Les Grandes Jorasses – I

 

Quiconque n’a jamais entendu parler de l’histoire sombre et tumultueuse des Grandes Jorasses
ne peut en vérité comprendre l’étrange pouvoir des montagnes.

 

Au début, tout n’était que chaos, poussières asphyxiantes et laves en fusion. De cet enfer émergèrent un jour une succession de reliefs, des petits mamelons dont on ne pouvait alors soupçonner que Dame Nature, dans sa généreuse exubérance, en ferait un jour l’une des plus célèbres chaîne de montagnes.

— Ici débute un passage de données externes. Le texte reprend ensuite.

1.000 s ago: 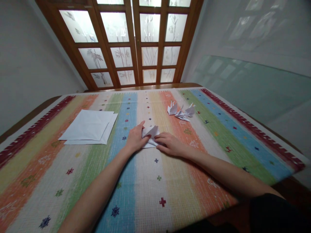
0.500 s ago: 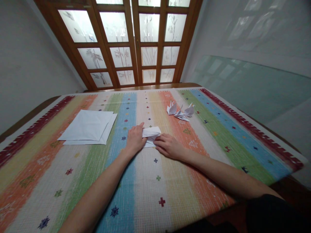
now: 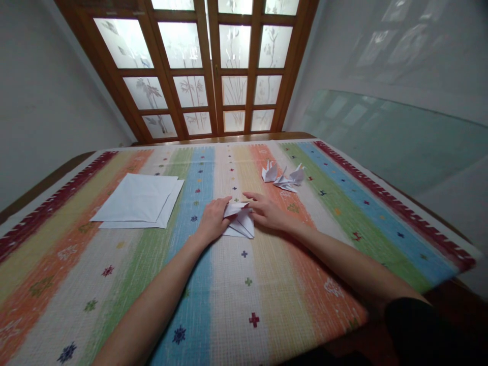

Au beau milieu de ce chapelet de pics, d’aiguilles et de cimes, du plus loin que remontaient les séculaires souvenirs des mémoires de calcaire l’on rapportait que, depuis toujours, deux sœurs s’opposaient. Deux caractérielles, quasi siamoises, dont la réputation sulfureuse et la haine réciproque n’avaient d’égales que leurs beautés intrigantes. Nul ne savait – et pas un n’aurait osé affirmer – laquelle était sortie de terre en premier. Mais c’est surtout à ce titre indifférencié de « Grandes Jorasses » que beaucoup attribuaient la cause de leur profonde rivalité, car toutes deux brulaient du même désir de parvenir à se distinguer à tout prix l’une de l’autre.

D’abord, il y avait Hélène, une redoutable harpie arrogante et volubile. Férue d’occultisme, elle pouvait déclencher des tempêtes et des tremblements de terre prodigieux lors de ses accès de colère. Ténébreuse, elle se délectait de son emprise sur les mondes souterrains, libérant à chaque secousse reptiles, batraciens et autre faune cavernicole. Fan de tectonique, elle entrait en transe à chaque fois qu’elle générait un conflit, se laissant délicieusement bercer par les spasmes et les soubresauts telluriques.

Et puis l’autre, Marguerite, était une véritable belliqueuse égocentrique qui s’était  – très modestement – autoproclamée « Grande philosophe des adrets ». Experte en simulation de mélèze, la vicieuse aimait se jouer de ses victimes pour parvenir à les déstabiliser. Affectionnant tout particulièrement les terrains glissants, elle régnait, tyrannique, sur les cornus, les plumeux et les écailleux. Dingue de musique roc, c’est sur le rythme endiablé de son morceau fétiche « Ubac in black » qu’elle aimait provoquer d’euphoriques éboulis jubilatoires.